Article 1 of the Constitution of Liberia, 1986, proclaims that all free governments are instituted by the people’s authority, for their benefit, and they have the right to alter and reform it when their safety and ‘happiness’ require it. The preamble of the Egyptian Constitution, 2014, cites ‘a place of common happiness for its people’. The Namibian Constitution, 1990, assures the right ‘to the pursuit of happiness’. In this regard, Frederick Fourie defends the preamble of the Namibian Constitution, explaining that it is coloured by the struggle against colonialism and racism; that it is built around the denial of the ‘right of the individual life, liberty and the pursuit of happiness’ by colonialism, racism and apartheid.

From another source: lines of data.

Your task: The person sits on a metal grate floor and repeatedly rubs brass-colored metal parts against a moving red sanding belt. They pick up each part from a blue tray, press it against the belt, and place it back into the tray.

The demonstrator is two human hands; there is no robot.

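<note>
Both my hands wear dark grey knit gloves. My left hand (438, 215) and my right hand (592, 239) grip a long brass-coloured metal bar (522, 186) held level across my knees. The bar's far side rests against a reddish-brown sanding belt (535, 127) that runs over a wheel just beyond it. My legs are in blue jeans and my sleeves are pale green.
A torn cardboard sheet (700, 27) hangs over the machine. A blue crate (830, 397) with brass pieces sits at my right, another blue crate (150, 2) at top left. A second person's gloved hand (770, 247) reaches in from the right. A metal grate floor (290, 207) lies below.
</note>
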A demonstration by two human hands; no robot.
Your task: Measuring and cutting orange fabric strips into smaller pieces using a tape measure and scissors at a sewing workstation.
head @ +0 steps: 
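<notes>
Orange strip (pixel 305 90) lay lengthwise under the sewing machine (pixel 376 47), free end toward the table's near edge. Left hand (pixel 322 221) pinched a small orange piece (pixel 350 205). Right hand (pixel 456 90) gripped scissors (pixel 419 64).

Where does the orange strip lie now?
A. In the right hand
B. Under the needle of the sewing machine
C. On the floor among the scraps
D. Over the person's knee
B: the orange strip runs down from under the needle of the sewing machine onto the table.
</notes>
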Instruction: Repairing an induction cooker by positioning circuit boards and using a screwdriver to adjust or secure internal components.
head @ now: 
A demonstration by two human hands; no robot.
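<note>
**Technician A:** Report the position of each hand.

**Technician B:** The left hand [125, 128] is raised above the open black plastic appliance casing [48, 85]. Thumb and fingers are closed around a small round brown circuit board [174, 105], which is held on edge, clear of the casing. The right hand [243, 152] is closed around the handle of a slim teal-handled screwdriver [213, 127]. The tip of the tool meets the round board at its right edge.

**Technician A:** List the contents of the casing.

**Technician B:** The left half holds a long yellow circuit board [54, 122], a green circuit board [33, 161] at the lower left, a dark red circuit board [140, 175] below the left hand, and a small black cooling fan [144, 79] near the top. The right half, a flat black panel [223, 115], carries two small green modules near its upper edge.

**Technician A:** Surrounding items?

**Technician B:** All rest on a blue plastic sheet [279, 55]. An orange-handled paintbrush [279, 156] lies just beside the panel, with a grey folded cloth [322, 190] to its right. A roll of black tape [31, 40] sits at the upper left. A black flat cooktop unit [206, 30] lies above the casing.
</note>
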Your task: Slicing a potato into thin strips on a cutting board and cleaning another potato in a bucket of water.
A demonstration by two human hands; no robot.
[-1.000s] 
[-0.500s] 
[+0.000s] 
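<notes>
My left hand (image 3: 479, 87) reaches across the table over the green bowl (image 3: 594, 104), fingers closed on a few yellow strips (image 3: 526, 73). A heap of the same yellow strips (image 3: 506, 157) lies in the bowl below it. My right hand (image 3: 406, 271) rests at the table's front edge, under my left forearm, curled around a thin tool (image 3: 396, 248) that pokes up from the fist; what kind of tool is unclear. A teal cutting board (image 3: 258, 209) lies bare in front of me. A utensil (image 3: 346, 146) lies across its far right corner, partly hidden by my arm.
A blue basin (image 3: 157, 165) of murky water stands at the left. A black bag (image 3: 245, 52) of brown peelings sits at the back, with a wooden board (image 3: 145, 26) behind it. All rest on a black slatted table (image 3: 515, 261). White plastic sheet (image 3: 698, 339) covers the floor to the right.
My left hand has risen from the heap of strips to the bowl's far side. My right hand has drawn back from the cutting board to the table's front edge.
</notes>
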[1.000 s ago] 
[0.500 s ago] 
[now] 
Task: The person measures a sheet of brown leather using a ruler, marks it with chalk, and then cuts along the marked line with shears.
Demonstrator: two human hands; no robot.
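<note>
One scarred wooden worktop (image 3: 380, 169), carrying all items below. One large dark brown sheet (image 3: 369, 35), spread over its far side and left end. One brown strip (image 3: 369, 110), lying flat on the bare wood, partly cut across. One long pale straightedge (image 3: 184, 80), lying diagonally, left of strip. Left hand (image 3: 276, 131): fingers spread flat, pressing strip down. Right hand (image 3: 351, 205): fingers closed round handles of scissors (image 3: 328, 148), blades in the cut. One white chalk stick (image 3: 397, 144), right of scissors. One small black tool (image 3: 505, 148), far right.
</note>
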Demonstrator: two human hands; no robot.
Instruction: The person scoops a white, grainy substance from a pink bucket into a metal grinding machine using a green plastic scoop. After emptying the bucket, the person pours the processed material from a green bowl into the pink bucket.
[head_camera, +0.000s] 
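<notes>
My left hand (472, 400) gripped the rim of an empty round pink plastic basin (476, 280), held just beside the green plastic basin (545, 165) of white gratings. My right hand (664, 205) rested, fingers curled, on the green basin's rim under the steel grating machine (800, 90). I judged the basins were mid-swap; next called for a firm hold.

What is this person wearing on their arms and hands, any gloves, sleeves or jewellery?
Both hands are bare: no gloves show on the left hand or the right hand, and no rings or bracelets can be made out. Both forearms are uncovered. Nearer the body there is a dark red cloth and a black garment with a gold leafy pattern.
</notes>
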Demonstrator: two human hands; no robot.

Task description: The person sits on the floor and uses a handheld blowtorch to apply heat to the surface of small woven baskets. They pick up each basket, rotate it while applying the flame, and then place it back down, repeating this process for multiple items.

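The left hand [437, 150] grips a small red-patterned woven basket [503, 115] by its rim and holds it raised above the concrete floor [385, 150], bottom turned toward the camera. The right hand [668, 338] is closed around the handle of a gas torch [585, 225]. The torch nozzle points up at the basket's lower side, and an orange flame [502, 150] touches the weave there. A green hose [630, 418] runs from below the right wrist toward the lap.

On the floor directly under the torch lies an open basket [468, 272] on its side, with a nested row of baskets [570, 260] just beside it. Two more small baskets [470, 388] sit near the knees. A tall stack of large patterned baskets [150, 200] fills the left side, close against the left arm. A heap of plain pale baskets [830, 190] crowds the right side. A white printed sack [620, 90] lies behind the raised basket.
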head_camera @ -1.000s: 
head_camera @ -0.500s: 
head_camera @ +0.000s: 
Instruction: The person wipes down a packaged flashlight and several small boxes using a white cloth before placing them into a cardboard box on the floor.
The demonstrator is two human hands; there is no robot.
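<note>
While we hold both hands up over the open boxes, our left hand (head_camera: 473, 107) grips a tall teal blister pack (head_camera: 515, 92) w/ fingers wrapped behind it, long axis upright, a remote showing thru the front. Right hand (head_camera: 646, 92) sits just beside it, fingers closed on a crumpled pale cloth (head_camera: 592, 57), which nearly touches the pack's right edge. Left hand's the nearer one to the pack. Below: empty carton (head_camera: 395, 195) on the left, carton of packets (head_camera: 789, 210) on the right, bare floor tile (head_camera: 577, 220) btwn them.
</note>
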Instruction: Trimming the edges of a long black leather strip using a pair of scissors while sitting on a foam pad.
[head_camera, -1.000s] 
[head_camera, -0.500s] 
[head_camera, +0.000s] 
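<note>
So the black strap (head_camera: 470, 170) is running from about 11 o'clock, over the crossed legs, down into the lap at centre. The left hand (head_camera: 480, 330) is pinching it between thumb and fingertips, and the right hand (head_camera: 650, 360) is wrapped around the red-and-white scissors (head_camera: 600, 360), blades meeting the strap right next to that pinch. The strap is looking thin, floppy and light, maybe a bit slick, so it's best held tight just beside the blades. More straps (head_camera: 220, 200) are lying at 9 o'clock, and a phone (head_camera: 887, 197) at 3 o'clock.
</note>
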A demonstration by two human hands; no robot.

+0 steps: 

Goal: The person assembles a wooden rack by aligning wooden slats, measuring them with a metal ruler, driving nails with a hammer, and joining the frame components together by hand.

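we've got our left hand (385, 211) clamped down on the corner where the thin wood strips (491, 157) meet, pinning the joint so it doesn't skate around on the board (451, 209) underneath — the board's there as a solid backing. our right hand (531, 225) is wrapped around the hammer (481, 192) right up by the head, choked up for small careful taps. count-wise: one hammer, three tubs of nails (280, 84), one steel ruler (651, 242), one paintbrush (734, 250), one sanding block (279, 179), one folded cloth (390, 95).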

Article 36(1) of the Constitution of Ghana, 1992, assures that the State shall take all necessary action to ensure that the national economy is managed in such a manner as to maximize the rate of economic development and to secure the maximum welfare, freedom, and ‘happiness’ of every person in Ghana. The Constitution of Nigeria, 1999, assures that the State shall control the national economy in such manner as to secure the maximum welfare, freedom, and ‘happiness’ of every citizen on the basis of social justice, equality of status, and opportunity (article 16(1)(b)). This provision imitates article 16(i)(a) of the Nigerian Constitution of 1979.
In Swaziland, the preamble of the Constitution (2005) envisages the guarantee of peace, order, and good government, as well as the ‘happiness’ and welfare of all people. Article 59(1) states that ‘the State shall take all necessary action to ensure that the national economy is managed in such a manner as to maximize the rate of economic development and to secure the maximum welfare, freedom, and happiness of every person in Swaziland; and to provide adequate means of livelihood and suitable employment and public assistance to the needy’.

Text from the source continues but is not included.